→ **How to complete this task**: Repeat the listing exactly, line by line.
+--
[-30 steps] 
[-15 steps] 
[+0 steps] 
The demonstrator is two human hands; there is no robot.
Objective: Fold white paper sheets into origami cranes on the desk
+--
→ **Response to this exercise**:
[-30 steps] 
[-15 steps] 
[+0 steps] 
The demonstrator is two human hands; there is no robot.
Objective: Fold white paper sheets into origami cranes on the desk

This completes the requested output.